3. Outsmart Sugar Addiction
Sugar is an extremely addictive substance. The reason why children love sugary treats is that such food items contain compounds that release “feel good” hormones such as dopamine. Then as blood sugar rises, children experience an increase in energy, focus, and mood. But such positive effects are temporary and last for a few hours only. As insulin removes the glucose from your bloodstream and into cells, the blood sugar levels fall as evidenced by less energy, irritability, and sudden mood change. At this point, children can only think of eating sugary treats again so they can return to their previous sugar high condition. With this in mind, you have to remember that it is completely natural to experience intense sugar cravings at the onset of sugar detox. These cravings will go away overtime, once you have made it a habit to avoid sugar in the long term.

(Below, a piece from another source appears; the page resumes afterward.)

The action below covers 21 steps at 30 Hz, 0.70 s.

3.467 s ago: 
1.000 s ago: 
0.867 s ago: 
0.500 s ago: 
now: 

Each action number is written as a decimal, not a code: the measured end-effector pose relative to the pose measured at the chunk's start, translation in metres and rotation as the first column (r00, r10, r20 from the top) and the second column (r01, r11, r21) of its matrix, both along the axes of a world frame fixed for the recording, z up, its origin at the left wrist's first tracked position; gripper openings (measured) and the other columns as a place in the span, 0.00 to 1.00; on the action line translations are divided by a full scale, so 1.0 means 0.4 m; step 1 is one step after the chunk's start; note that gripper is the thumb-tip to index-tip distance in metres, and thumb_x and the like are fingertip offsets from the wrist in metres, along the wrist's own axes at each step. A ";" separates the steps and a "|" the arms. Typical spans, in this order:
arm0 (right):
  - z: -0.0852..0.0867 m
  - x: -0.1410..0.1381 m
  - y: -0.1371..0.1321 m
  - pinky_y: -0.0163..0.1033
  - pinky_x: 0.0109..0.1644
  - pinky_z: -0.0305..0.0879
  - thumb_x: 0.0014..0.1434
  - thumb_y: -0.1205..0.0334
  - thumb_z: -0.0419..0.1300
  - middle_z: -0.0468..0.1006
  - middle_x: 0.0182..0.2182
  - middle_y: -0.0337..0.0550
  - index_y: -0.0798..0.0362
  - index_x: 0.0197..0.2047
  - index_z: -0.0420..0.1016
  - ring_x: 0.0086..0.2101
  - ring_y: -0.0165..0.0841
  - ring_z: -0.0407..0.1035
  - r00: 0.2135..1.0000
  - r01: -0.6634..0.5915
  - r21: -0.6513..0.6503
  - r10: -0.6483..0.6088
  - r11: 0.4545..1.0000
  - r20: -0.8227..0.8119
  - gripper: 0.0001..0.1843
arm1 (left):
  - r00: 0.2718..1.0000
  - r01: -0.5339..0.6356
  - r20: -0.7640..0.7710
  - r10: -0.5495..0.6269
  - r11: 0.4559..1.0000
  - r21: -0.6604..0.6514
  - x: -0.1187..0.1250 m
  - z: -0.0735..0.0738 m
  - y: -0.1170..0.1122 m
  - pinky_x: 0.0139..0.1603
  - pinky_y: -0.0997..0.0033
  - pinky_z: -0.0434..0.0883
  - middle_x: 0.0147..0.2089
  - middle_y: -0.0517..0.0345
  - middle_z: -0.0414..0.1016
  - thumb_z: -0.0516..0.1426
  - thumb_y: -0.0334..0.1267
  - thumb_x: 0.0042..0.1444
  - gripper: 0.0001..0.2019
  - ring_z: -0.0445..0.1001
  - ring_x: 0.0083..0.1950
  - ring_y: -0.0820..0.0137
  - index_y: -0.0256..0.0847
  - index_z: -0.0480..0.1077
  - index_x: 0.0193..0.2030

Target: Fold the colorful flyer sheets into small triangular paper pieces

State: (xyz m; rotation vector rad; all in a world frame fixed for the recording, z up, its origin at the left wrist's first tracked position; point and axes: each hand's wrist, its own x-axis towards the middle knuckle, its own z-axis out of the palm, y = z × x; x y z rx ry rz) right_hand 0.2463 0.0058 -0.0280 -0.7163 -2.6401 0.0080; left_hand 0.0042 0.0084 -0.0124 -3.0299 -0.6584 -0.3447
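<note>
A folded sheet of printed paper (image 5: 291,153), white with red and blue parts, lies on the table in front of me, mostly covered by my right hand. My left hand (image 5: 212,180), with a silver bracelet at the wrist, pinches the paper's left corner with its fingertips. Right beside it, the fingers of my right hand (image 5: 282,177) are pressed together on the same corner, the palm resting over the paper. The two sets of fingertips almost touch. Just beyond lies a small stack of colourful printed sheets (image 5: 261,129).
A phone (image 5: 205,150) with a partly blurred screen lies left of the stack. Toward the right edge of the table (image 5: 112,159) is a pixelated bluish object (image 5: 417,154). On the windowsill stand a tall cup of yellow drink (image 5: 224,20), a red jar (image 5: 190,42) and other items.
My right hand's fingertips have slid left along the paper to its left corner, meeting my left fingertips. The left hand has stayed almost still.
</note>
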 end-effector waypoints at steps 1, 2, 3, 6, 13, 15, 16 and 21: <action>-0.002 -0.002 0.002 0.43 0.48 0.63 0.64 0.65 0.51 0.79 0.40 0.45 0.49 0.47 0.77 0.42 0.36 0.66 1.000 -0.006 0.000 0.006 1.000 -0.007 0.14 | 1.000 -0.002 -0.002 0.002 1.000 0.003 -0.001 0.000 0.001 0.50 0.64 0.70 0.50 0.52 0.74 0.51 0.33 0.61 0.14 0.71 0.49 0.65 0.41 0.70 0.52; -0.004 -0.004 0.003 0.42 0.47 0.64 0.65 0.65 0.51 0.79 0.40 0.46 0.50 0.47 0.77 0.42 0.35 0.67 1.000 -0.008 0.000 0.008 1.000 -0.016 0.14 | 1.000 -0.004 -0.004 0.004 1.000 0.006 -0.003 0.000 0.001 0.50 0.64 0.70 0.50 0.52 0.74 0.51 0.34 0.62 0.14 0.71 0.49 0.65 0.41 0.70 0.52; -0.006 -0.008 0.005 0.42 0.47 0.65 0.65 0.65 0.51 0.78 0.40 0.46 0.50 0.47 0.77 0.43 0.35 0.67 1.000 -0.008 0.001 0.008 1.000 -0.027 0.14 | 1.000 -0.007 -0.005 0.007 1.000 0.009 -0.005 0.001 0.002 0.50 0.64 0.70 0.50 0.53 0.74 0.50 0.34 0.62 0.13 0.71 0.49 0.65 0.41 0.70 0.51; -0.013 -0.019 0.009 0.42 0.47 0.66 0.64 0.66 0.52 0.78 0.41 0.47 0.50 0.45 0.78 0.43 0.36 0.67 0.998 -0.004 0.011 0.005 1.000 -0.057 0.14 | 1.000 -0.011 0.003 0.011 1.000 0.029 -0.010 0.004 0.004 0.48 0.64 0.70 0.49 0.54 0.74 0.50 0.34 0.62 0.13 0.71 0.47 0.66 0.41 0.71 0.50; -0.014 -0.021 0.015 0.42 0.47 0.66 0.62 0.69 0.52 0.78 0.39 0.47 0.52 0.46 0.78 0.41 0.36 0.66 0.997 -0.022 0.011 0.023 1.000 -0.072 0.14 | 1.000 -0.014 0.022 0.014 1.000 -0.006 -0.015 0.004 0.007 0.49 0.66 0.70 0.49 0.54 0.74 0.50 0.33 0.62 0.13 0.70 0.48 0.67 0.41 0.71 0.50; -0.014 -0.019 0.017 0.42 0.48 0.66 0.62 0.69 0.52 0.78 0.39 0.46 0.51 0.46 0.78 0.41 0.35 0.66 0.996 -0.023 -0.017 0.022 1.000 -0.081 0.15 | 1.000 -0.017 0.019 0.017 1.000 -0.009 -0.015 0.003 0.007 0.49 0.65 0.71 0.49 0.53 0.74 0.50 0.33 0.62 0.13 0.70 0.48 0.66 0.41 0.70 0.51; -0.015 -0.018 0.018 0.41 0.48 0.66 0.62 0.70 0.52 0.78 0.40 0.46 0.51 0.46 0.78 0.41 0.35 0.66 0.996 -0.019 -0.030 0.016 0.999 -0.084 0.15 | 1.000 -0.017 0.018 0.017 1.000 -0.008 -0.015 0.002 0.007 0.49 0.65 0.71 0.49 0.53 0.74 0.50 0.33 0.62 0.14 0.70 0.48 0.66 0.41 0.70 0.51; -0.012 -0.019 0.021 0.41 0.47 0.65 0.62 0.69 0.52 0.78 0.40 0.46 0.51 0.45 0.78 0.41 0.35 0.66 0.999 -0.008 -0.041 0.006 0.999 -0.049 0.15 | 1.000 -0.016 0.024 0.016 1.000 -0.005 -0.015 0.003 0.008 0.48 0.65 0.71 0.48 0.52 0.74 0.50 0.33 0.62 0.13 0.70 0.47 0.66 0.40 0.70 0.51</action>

4.Don’t Be Fooled by Foods Labeled as Healthy
Packaged, processed foods especially those marketed towards children such as condiments, cereals, and crackers are most often labeled fat free or have reduced calories. These products may seem healthy at first, but when you look at the ingredients closely, they are actually packed with high doses of sugar. Don’t’ let the healthy labels fool you. Be sure to check how many grams of sugar are in the products you buy for the family. Look at the list of ingredients and make sure there are low levels of sugar or no sugar to ensure you are not giving your kids unhealthy food items for school.
Replace processed sugars with small amounts of healthier sweeteners that do not cause extremely strong insulin response. For instance, coconut sugar, palm sugar, raw honey, and stevia are great natural sweeteners that do not trigger insulin at all.
5. Whole Foods Diet
Visit your local health food store and replace all of your sugar-filled food items with ones that are actually free of sugars. Look for unprocessed foods items to store in your pantry such as whole fruits, veggies, meat/fish/chicken meat, and whole grains such as millet, quinoa, and brown rice. Foods rich in fiber are also excellent options as dietary fibers effectively slow down the digestive process and the absorption of carbs, thus delaying insulin response.